*What you need to do:* Reproduce the data exactly; no word may be added or dropped.

*Supplied data:*
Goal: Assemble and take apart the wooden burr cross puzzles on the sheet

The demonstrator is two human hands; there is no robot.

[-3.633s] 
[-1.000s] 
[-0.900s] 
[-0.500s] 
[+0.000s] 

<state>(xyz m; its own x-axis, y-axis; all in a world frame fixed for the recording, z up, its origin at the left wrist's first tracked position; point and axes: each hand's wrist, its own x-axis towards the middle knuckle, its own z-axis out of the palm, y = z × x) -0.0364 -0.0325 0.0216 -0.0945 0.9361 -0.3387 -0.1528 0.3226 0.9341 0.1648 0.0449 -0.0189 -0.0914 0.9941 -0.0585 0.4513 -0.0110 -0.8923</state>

*Problem solution:*
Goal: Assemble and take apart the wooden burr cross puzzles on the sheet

The demonstrator is two human hands; there is no robot.

[-3.633s] 
[-1.000s] 
[-0.900s] 
[-0.500s] 
[+0.000s] 

<state>(xyz m; its own x-axis, y-axis; all in a world frame fixed for the recording, z up, its origin at the left wrist's first tracked position; point and axes: each hand's wrist, its own x-axis towards the middle knuckle, its own z-axis out of the palm, y = z × x) -0.0364 -0.0325 0.0216 -0.0945 0.9361 -0.3387 -0.1528 0.3226 0.9341 0.1648 0.0449 -0.0189 -0.0914 0.9941 -0.0585 0.4513 -0.0110 -0.8923</state>

There is nothing more to the exercise.